Ce phénomène illustre parfaitement le concept d’autosabotage. Sa nature subtile rend parfois difficile la prise de conscience de ces comportements nuisibles. Il est essentiel de faire un travail d’introspection afin d’identifier les obstacles qui entravent notre progression.
Les racines de l’autosabotage
« L’autosabotage est une action qui empêche d’atteindre ses objectifs, nuit à votre bien-être, ou freine votre épanouissement, explique Nawal Mustafa, neuropsychologue, sur son compte Instagram. C’est une trahison envers soi-même qui consiste à se convaincre que l’on ne désire pas vraiment ce dont on sait intimement qu’il nous serait bénéfique. » L’autosabotage se manifeste à travers divers comportements, habitudes et schémas de pensée. Il est crucial de souligner que, malgré la connotation négative du terme « sabotage », cela n’est généralement pas intentionnel.
En réalité, il s’agit d’un mécanisme de défense élaboré par notre esprit pour nous protéger de menaces ou de blessures potentielles. Ce qui nous est familier est jugé comme sûr par notre psyché, ajoute Shirani Pathak, psychothérapeute, sur PsychCentral.
Ces comportements ne surgissent que très rarement de nulle part.
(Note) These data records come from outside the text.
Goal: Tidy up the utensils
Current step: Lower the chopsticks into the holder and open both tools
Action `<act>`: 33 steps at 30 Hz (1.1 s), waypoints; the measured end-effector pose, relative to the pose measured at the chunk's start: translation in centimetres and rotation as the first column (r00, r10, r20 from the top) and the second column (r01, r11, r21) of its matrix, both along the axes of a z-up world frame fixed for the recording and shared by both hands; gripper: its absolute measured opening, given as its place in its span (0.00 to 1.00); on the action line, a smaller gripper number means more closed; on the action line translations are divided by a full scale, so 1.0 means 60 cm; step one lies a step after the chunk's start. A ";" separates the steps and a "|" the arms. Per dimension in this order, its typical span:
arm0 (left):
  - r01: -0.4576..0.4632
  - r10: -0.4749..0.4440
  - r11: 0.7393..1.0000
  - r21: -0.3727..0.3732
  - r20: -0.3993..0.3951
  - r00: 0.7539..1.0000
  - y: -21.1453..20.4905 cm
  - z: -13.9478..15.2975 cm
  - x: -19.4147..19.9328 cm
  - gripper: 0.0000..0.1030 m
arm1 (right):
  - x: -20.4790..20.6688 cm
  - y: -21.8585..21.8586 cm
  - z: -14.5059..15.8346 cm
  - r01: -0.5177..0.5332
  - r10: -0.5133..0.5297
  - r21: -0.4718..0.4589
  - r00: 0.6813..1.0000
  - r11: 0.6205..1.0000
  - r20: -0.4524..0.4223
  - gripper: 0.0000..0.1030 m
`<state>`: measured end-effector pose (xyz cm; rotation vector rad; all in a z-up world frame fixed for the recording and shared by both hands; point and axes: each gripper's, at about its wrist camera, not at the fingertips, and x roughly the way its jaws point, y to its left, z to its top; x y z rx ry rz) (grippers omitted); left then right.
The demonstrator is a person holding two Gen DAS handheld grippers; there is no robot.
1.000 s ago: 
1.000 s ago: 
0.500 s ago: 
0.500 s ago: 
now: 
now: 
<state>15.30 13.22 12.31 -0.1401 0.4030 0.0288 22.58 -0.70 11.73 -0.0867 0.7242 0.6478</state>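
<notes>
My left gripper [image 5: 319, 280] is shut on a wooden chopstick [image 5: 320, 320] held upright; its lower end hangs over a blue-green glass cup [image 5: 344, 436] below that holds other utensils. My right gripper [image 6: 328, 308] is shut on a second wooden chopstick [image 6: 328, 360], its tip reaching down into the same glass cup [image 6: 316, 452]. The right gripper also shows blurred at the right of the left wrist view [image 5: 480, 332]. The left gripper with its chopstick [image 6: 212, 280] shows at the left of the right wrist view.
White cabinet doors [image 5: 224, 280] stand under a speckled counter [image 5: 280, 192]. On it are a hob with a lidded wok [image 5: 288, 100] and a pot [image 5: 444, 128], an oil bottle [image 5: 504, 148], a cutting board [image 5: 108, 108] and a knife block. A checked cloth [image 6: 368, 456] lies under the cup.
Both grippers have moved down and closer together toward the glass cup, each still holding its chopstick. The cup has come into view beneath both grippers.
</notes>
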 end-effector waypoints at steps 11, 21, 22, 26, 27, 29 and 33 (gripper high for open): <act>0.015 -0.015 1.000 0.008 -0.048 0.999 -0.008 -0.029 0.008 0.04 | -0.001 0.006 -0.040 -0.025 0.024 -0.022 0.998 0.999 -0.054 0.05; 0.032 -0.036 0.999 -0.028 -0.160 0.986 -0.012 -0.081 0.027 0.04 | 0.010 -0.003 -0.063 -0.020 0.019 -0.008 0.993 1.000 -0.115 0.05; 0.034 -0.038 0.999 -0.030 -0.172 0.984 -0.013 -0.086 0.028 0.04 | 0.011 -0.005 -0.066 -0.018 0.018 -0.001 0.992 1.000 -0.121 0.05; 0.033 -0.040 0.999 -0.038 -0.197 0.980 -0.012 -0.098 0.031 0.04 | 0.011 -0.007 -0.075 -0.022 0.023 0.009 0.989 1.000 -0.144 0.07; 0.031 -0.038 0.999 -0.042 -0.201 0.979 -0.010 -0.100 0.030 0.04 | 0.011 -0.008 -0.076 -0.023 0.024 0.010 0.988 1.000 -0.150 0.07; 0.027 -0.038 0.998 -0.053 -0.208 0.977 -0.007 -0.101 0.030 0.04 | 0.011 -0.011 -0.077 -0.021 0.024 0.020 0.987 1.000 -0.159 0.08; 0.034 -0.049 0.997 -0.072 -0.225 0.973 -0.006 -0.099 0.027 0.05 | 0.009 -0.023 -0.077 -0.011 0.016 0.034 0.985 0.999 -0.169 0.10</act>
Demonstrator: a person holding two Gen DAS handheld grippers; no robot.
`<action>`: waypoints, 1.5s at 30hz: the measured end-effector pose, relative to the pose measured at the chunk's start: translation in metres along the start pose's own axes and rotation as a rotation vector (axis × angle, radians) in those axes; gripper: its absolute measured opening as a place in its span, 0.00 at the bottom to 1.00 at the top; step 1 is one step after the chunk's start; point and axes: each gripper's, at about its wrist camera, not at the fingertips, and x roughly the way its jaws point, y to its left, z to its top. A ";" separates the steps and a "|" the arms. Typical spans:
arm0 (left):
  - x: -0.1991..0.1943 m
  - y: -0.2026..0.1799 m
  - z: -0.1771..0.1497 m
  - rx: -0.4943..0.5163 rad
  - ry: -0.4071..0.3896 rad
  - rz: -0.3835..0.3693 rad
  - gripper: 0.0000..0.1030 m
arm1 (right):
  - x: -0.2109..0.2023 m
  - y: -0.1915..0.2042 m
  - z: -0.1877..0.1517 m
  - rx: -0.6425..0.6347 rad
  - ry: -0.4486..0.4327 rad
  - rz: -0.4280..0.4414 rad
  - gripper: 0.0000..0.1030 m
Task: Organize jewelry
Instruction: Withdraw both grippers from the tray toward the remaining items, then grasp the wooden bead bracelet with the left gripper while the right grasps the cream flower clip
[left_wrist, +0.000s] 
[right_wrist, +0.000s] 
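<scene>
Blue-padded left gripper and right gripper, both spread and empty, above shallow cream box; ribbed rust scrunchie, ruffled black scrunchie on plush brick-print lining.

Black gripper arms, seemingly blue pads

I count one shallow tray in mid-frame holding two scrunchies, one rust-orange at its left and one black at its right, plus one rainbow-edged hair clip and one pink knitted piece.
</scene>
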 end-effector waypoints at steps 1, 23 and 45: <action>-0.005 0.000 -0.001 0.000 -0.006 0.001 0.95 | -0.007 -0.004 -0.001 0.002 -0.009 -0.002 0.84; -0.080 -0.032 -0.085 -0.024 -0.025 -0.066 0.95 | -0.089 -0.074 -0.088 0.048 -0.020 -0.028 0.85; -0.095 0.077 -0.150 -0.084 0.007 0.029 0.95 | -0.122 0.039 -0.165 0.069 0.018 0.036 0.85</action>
Ils peuvent découler d’un syndrome de l’imposteur, entraînant des sentiments d’incapacité à accomplir certaines tâches ou mériter certaines réussites, incitant à la fuite plutôt qu’à l’effort. De plus, l’autosabotage se nourrit souvent d’une incapacité à gérer l’incertitude et le doute. Il peut également être alimenté par la peur de réussir ou d’échouer, une estime de soi faible ou des problèmes d’attachement liés à l’enfance.
Dix comportements qui alimentent l’autosabotage
Identifier les comportements qui alimentent notre autosabotage est la clé pour mettre un terme à ces actions nuisibles. « Une fois que vous percevez ces comportements non pas comme un sabotage, mais comme une partie de votre esprit essayant de vous protéger, vous pouvez développer une curiosité bienveillante pour comprendre ce qui vous trouble », souligne Shirani Pathak. Soyez attentif aux scénarios récurrents dans votre vie : un emploi perdu, une relation qui s’essouffle, une mal-être persistant… Quelles habitudes maintenez-vous ? Quelles situations inconfortables rencontrées-vous fréquemment ? Quelles en sont les causes ?
Nawal Mustafa a établi une liste sur Instagram, identifiant dix comportements qui peuvent révéler un autosabotage :
- Se préoccuper excessivement de l’avenir ou s’accrocher à des souvenirs passés au lieu de vivre l’instant présent.
- Douter de mériter des choses positives dans sa vie.
- Trouver des justifications à des comportements malsains.
- Avoir des pensées défaitistes à son égard qui influencent les décisions et les choix.
- Cesser de s’investir dans des activités qui revêtent de l’importance.
- Ne pas exprimer ses opinions sur des sujets significatifs.
- Rester dans des relations nuisibles pour sa santé mentale.
- Éviter de sortir de sa zone de confort.
- Accepter trop de choses, au point d’en ressentir une fatigue intense.
- Ne pas partager ses attentes avec les autres.